La désertification médicale dans certaines zones rurales inquiète sérieusement les médecins généralistes et leur principal syndicat MG-France qui monte au créneau. La France connaît un vieillissement de sa population et le nombre de médecins généralistes diminue. L'avenir de la médecine de ville doit être pris en main dès aujourd'hui, car la menace pèse sur tout le système de santé. "Si rien n`est fait d`ici 20 ans, il restera 32.000 généralistes en France contre 55.000 aujourd`hui pour 50 millions de consultations supplémentaires chaque année". Les estimations de l`Institut national des études démographiques indiquent 23.000 généralistes en moins d`ici 2025. Le projet des maisons médicales à proximité des hôpitaux ne solutionnera pas la désertification médicale dans les zones rurales délaissées. L'engorgement des hôpitaux ne pourra que s'accentuer. Douze propositions ont été présentées au gouvernement par le président de MG-France Martial Olivier-Koehret, dont des mesures financières incitatives à l'installation des praticiens pour motiver les étudiants en faculté de médecine à s'orienter sur la spécialité de médecine générale.

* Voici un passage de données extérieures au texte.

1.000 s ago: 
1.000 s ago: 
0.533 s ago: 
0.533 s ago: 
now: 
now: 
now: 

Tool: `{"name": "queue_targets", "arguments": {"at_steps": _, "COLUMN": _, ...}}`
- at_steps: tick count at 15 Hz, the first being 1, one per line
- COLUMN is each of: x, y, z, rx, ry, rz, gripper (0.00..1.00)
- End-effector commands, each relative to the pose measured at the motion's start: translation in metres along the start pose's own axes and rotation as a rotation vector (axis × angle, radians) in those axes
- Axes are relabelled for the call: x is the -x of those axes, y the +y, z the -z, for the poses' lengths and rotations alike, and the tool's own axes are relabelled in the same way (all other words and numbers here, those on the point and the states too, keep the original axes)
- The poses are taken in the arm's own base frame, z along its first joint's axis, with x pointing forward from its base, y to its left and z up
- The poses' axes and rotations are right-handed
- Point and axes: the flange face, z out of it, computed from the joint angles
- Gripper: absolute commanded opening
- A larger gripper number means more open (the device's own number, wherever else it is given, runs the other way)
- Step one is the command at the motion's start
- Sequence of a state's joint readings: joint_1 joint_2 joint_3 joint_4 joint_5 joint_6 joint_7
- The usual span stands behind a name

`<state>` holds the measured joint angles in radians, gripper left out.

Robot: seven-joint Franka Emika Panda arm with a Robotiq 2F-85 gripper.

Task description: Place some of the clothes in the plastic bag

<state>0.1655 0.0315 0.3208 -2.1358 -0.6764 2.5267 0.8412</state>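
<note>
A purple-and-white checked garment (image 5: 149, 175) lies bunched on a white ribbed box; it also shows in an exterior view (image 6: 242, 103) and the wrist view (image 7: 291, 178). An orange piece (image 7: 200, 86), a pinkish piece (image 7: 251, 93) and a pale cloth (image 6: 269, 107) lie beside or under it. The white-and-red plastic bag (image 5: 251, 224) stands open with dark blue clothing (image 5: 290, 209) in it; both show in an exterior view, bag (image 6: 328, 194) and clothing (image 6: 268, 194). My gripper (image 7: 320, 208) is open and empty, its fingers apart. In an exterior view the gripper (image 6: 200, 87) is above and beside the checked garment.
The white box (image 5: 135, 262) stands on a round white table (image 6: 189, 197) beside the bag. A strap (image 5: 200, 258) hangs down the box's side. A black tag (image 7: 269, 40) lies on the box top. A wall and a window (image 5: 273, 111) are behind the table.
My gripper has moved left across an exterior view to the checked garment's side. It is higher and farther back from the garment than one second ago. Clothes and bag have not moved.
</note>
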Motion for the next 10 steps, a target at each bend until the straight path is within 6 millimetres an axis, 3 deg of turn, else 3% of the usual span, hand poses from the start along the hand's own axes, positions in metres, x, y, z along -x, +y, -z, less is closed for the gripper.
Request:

Rapport Larcher, hôpital public et regroupements d'hôpitaux, une logique gouvernementale

Rapport Larcher, Hôpital public et regroupements des hôpitaux sont liés par une même ambition : réduire le nombre important d'hôpitaux publics en créant des regroupements d'établissements sous forme de "communautés hospitalières de territoire". Au lieu d'améliorer le système de santé actuel, le rapport de l'ancien ministre du Travail destiné à alimenter le volet "hôpital" du projet de loi sur l'organisation des soins risque d'amener d'autres dysfonctionnements. Parmi les seize mesures préconisées, les aides financières aux cliniques privées pour favoriser le regroupement d'hôpitaux laissent perplexe. Renforcer la participation des médecins au fonctionnement interne des cliniques privées et réduire le nombre de lits à l'hôpital conduit à une hospitalisation à deux vitesses. Selon le ministre, "la sécurité du patient prime sur la proximité" de l'établissement. Les urgences et les médecins libéraux de garde ou d'astreinte "collaboreront" pour s'intégrer dans une aide médicale permanente à la population. Devant l'engorgement actuel des urgences des hôpitaux, si les moyens ne sont pas renforcés et ne s'appuient que sur des relations entre médecins libéraux et hôpitaux pour répondre à la demande, le "15" risque d'être bien souvent occupé. La désertification médicale rurale n'apportant plus la sécurité des soins au patient, on conçoit mal l'efficacité d'une telle mesure. Quant au renforcement des pouvoirs des directeurs d'établissement, la gouvernance interne ne peut qu'amplifier le malaise des personnels hospitaliers. Il apparaît que le rapport Larcher, l'hôpital public et les regroupements d'hôpitaux s'articulent difficilement et qu'il y ait un manque de cohérence certain pour améliorer l'actuel système de santé.